Для меня это была неожиданная и приятная новость. По сравнению с Пикассо наш с Лукичом возрастной барьер показался не таким уж невероятным. Сообщение Игоря, как я обратила внимание, Лукич воспринял с едва заметной, но милой улыбкой. И чтоб не распространяться на эту тему, сказал:
— Господин маэстро, а тебе не кажется, что модель устала? Надо бы объявить антракт.
— Господин Народный, я бы просил вас не вмешиваться в творческий процесс. Здесь я хозяин, и, как вам известно, лишь в исключительных случаях разрешаю посторонним присутствовать во время сеансов. Да и то, только когда рисую. А когда работаю красками, посторонним вход воспрещен, — полушутя, полу всерьез ответил Игорь и уже ко мне: — Отдохнем, Лариса Павловна. И повернул портрет лицевой стороной к мольберту, он не хотел, чтоб портретируемый видел незаконченную работу.
Мы пили кофе с овсяными печениями и сыром и разговаривали. Я все же попросила Игоря рассказать еще что-нибудь интересное из жизни художников.
— Ну, что ж, — охотно согласился он. — Продолжим о французах. Вы слышали о Гюставе Курбе? — Это вопрос ко мне. Я немного смутилась. Имя это я слышала, вспомнила его картину: женщина с красным знаменем на баррикадах. Неуверенно сказала об этом.
— Да, это Курбе, — подтвердил Игорь. — Это был одаренный художник реалист. А уже в то время во Франции свирепствовала всякая формалистическая декадентская зараза. Травили реалистов. Травила еврейская критика и печать.

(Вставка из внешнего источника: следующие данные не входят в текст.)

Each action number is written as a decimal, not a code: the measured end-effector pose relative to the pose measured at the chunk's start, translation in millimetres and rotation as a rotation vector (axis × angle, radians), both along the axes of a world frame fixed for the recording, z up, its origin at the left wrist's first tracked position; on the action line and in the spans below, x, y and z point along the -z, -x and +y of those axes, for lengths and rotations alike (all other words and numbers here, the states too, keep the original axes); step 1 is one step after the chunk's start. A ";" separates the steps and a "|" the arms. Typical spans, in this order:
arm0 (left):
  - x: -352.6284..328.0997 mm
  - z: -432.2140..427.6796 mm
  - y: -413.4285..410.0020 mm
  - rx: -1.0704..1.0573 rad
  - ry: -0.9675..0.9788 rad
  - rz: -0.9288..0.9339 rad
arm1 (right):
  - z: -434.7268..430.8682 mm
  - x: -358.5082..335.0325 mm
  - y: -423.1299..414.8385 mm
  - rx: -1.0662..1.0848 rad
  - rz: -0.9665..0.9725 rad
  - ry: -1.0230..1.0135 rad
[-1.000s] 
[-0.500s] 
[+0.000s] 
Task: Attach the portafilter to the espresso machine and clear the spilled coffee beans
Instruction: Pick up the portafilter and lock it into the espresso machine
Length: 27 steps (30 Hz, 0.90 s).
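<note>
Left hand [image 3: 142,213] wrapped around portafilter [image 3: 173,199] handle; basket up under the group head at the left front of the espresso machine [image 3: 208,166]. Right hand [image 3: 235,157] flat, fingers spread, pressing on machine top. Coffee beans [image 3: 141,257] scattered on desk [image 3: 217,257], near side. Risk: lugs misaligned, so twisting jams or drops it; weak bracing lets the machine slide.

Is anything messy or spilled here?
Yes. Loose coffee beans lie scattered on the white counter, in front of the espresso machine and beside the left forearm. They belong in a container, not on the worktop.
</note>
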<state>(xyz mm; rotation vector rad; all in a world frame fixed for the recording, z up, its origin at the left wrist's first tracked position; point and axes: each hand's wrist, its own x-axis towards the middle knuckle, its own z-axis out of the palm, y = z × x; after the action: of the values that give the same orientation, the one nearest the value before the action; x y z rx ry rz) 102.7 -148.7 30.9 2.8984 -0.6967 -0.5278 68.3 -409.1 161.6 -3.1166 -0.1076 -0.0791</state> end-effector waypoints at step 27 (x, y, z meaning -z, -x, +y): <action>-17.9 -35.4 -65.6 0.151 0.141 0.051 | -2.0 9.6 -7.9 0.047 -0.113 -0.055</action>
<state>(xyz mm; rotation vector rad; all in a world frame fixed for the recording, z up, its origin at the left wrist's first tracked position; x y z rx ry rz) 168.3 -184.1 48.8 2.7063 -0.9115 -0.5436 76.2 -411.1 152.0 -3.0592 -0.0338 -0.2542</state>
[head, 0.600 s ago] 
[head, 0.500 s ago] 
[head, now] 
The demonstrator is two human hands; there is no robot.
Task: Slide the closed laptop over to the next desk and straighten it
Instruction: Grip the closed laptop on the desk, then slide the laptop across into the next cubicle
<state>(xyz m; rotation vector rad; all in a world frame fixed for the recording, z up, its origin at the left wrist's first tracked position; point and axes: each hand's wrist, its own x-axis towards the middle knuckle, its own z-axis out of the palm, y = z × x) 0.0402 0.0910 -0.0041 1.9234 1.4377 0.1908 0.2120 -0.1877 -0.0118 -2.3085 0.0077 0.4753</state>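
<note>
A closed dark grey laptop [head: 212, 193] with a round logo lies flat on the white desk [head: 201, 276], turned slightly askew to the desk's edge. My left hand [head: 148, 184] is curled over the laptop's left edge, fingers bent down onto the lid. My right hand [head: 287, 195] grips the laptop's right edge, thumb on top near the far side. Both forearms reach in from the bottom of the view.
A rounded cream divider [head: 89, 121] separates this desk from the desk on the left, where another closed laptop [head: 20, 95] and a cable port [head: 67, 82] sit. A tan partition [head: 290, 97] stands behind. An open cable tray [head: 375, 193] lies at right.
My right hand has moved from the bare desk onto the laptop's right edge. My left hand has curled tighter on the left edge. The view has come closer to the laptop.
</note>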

— Как и у нас, — вставил Лукич.
— Да, один к одному. Даже Бодлер, который прежде был приживалкой в студии Курбе, и тот приложил руку к травле. Его картины не принимали на выставки. Наполеон третий хлыстом стеганул его «купальщицу». Дюма-сын назвал Курбе ублюдком. Одна еврейская газетенка сообщила, что Курбе умер, и мать художника, прочитав эту провокационную ложь, тут же скончалась. Его посадили в тюрьму, конфисковали все имущество. Выйдя на свободу, он покинул Францию, эту вотчину евреев, и уехал в Швейцарию. Между прочим, в последствии он, как и Лукич, отказался от ордена «Почетного легиона», а Наполеону третьему дерзко заявил, что он не желает вступать ни в какие отношения с государством. Мол, я — свободный художник. А между тем, в дни Парижской Коммуны он был в рядах коммунаров. Слава пришла к нему только после смерти. Трагическая судьба. Как и многих талантливых деятелей искусства, литературы, науки. За то бездари, особенно евреи и полу евреи, всегда процветают, поддерживаемые их прессой, критикой.
Слушая рассказ Игоря, я все больше питала к нему симпатии. Ведь в начале он мне казался несколько легкомысленным, не серьезным. А тут он обнаружил и эрудицию и, главное, идейную платформу.
— Вот ты сказал о полукровках, — заговорил Лукич. — А известно ли вам, что в России уже появилась новая национальность — вот эти самые полукровки: мать — еврейка, отец — русский и фамилия отпрыска, конечно, русская. Но Россию они не то что не любят, ненавидят. Все эти чубайсы, явлинские, боровые. Это нация господ. Она уже покорила Россию, захватила власть. Вначале, в советское время, она овладела культурой, наукой, юриспруденцией, медициной.. а теперь и экономикой и всей властью.